[clang] [llvm-profdata] Do not create numerical strings for MD5 function names read from a Sample Profile. (PR #66164)

via cfe-commits cfe-commits at lists.llvm.org
Wed Sep 27 15:53:57 PDT 2023


================
@@ -0,0 +1,222 @@
+//===--- ProfileFuncRef.h - Sample profile function name ---*- C++ -*-===//
+//
+// Part of the LLVM Project, under the Apache License v2.0 with LLVM Exceptions.
+// See https://llvm.org/LICENSE.txt for license information.
+// SPDX-License-Identifier: Apache-2.0 WITH LLVM-exception
+//
+//===----------------------------------------------------------------------===//
+//
+// This file defines the StringRefOrHashCode class.
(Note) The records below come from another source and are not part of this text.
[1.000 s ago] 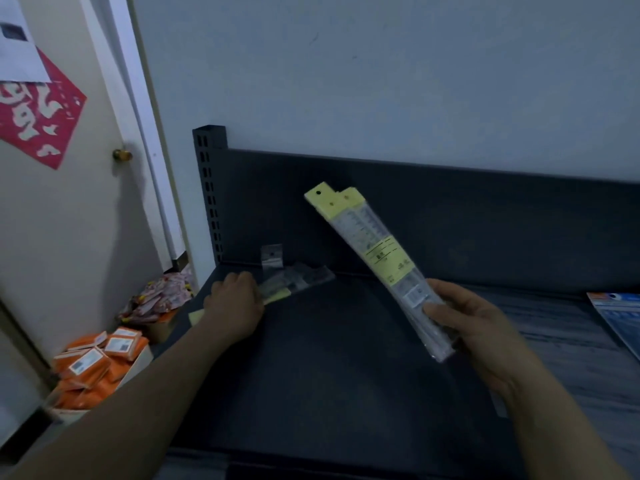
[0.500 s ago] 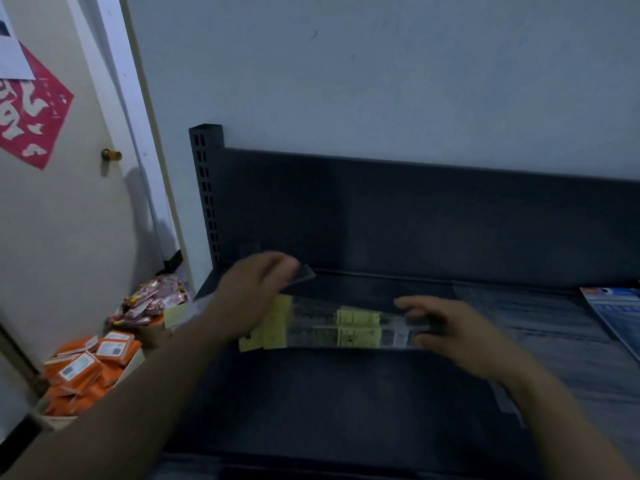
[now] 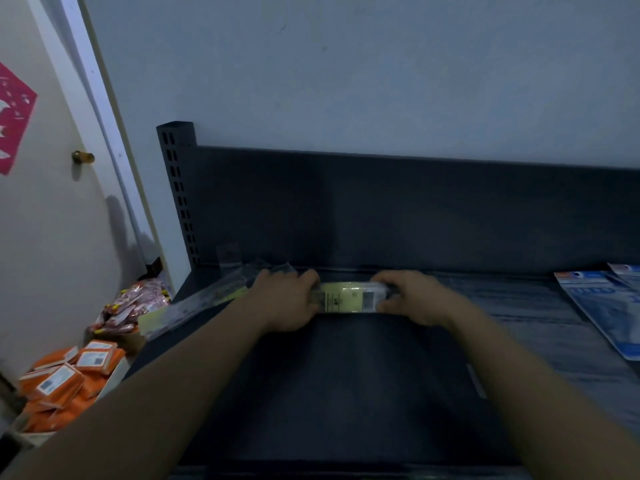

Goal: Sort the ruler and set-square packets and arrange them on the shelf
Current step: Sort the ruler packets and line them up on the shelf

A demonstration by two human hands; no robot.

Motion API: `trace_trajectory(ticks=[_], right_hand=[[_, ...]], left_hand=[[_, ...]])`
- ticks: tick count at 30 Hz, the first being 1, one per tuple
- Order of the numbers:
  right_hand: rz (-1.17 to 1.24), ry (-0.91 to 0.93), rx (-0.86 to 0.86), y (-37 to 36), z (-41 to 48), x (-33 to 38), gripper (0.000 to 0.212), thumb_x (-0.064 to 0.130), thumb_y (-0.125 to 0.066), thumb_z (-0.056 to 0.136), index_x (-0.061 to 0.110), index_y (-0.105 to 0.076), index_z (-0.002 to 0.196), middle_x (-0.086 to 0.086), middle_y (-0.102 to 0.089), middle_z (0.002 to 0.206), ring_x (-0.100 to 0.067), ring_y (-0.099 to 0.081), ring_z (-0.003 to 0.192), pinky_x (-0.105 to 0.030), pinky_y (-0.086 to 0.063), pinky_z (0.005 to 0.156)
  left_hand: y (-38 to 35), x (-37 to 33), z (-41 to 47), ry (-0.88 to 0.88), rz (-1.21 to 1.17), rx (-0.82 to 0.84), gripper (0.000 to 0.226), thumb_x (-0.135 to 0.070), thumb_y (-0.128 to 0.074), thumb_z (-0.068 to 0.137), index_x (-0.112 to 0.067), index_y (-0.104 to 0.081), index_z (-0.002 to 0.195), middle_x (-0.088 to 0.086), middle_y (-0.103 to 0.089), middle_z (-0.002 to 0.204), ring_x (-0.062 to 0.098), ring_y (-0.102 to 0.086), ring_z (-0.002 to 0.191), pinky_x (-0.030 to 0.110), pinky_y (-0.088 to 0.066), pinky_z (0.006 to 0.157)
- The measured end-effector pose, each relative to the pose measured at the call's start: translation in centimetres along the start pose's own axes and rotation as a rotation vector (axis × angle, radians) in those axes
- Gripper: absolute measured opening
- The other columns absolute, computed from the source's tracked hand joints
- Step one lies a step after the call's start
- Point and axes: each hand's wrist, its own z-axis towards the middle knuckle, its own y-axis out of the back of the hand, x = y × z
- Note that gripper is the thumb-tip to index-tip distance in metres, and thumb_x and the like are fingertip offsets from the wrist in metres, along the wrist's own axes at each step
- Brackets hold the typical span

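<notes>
- My left hand (image 3: 284, 301) and right hand (image 3: 414, 301) each curl round one end of the yellow-labelled ruler packet (image 3: 349, 298). Both grips are closed on it.
- The packet lies flat at the 12 o'clock side of the shelf (image 3: 346, 393), running from 9 to 3, just in front of the back panel (image 3: 381, 209).
- To do this well, I judge I should square it parallel to that panel and press it flat. Then I should let go with both hands together so it does not skew.
- Clear packets (image 3: 194, 306) at 10 o'clock overhang the shelf edge. Blue packets (image 3: 602, 306) at 3 o'clock are cut off by the frame.
- My hands hide both packet ends, and its print is too dim to read.
</notes>
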Motion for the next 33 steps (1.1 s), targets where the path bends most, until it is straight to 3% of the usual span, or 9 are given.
trace_trajectory(ticks=[3, 5, 7, 9, 14, 20, 33], right_hand=[[-0.133, -0.081, 0.038, 0.3, 1.7, -0.4, 0.043, 0.041, -0.055, 0.09, 0.038, -0.044, 0.132, 0.0, -0.053, 0.13, -0.024, -0.038, 0.126, -0.044, -0.024, 0.112], [-0.198, -0.138, 0.075, -0.6, 2.2, -0.5, 0.066, 0.053, -0.051, 0.088, 0.039, -0.023, 0.146, -0.006, -0.032, 0.148, -0.027, -0.022, 0.137, -0.047, -0.014, 0.115], [-0.179, -0.16, 0.101, -2.0, 2.2, -0.5, 0.088, 0.069, -0.048, 0.082, 0.039, -0.002, 0.15, -0.002, -0.008, 0.158, -0.026, -0.003, 0.145, -0.05, -0.006, 0.116], [-0.162, -0.137, 0.084, -3.1, 1.8, -0.8, 0.097, 0.079, -0.043, 0.077, 0.04, 0.007, 0.15, 0.003, 0.004, 0.16, -0.023, 0.009, 0.146, -0.05, -0.001, 0.116], [-0.227, -0.118, 0.164, -3.4, 0.1, -0.8, 0.097, 0.085, -0.033, 0.075, 0.04, 0.011, 0.149, 0.005, 0.015, 0.16, -0.02, 0.017, 0.146, -0.049, 0.006, 0.117], [-0.326, -0.126, 0.171, -4.1, -2.5, -0.5, 0.073, 0.071, -0.012, 0.089, 0.039, 0.02, 0.146, 0.002, 0.019, 0.159, -0.02, 0.02, 0.145, -0.048, 0.011, 0.117], [-0.292, -0.137, 0.154, -5.1, -9.2, 1.0, 0.084, 0.073, -0.012, 0.086, 0.029, 0.026, 0.146, -0.001, 0.032, 0.153, -0.014, 0.03, 0.14, -0.036, 0.016, 0.116]], left_hand=[[-0.4, -0.8, 2.5, 0.002, 0.021, 0.04, 0.054, -0.047, -0.033, 0.097, -0.018, -0.028, 0.142, 0.011, -0.04, 0.142, 0.03, -0.039, 0.128, 0.042, -0.026, 0.106], [-1.3, -1.1, 3.2, 0.017, 0.006, 0.043, 0.066, -0.052, -0.029, 0.097, -0.016, -0.016, 0.15, 0.011, -0.029, 0.151, 0.031, -0.03, 0.135, 0.043, -0.019, 0.112], [-2.4, -1.1, 3.2, 0.012, -0.012, 0.014, 0.073, -0.057, -0.026, 0.096, -0.014, -0.006, 0.153, 0.01, -0.019, 0.157, 0.028, -0.02, 0.143, 0.043, -0.01, 0.118], [-3.2, -1.0, 2.7, -0.015, -0.03, -0.002, 0.076, -0.058, -0.024, 0.096, -0.013, -0.002, 0.153, 0.008, -0.01, 0.16, 0.025, -0.008, 0.147, 0.042, -0.004, 0.12], [-3.3, -1.5, 0.6, -0.025, -0.083, 0.061, 0.077, -0.059, -0.02, 0.097, -0.014, 0.005, 0.154, 0.007, 0.006, 0.162, 0.021, 0.005, 0.149, 0.038, 0.001, 0.121], [-3.4, -3.3, -2.5, -0.013, -0.081, 0.121, 0.079, -0.061, -0.016, 0.096, -0.015, 0.013, 0.152, 0.007, 0.016, 0.16, 0.02, 0.016, 0.147, 0.042, 0.007, 0.12], [-3.0, -4.7, -7.6, -0.035, -0.124, 0.188, 0.083, -0.065, -0.019, 0.094, -0.016, 0.017, 0.151, 0.005, 0.025, 0.158, 0.019, 0.025, 0.145, 0.041, 0.011, 0.119]])
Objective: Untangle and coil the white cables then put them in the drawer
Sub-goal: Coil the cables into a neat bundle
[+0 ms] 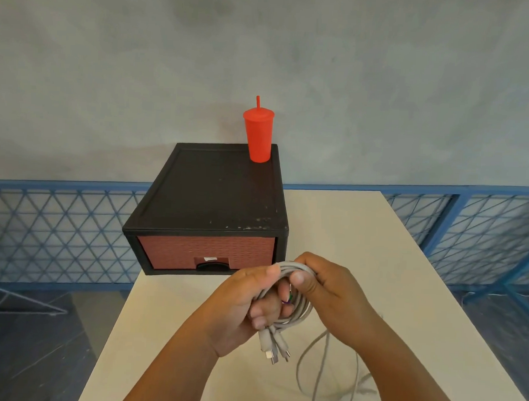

It is to represent function
+// names in a sample profile, which can be in one of two forms - either a
+// regular string, or a 64-bit hash code.
+//
+//===----------------------------------------------------------------------===//
+
+#ifndef LLVM_PROFILEDATA_PROFILEFUNCREF_H
+#define LLVM_PROFILEDATA_PROFILEFUNCREF_H
+
+#include "llvm/ADT/DenseMapInfo.h"
+#include "llvm/ADT/Hashing.h"
+#include "llvm/ADT/StringRef.h"
+#include "llvm/Support/MD5.h"
+#include "llvm/Support/raw_ostream.h"
+#include <cstdint>
+
+namespace llvm {
+namespace sampleprof {
+
+/// This class represents a function name that is read from a sample profile. It
+/// comes with two forms: a string or a hash code. For efficient storage, a
+/// sample profile may store function names as 64-bit MD5 values, so when
+/// reading the profile, this class can represnet them without converting it to
+/// a string first.
+/// When representing a hash code, we utilize the Length field to store it, and
+/// Data is set to null. When representing a string, it is same as StringRef,
+/// and can be pointer-casted as one.
+/// We disallow implicit cast to StringRef because there are too many instances
+/// that it may cause break the code, such as using it in a StringMap.
+class ProfileFuncRef {
+
+  const char *Data = nullptr;
+
+  /// Use uint64_t instead of size_t so that it can also hold a MD5 value.
+  uint64_t LengthOrHashCode = 0;
----------------
WenleiHe wrote:

Currently the indicator for string vs hash is implicit: Data == null means it's hash. This isn't good for readability. 

Can we represent them with union and an explicit flag?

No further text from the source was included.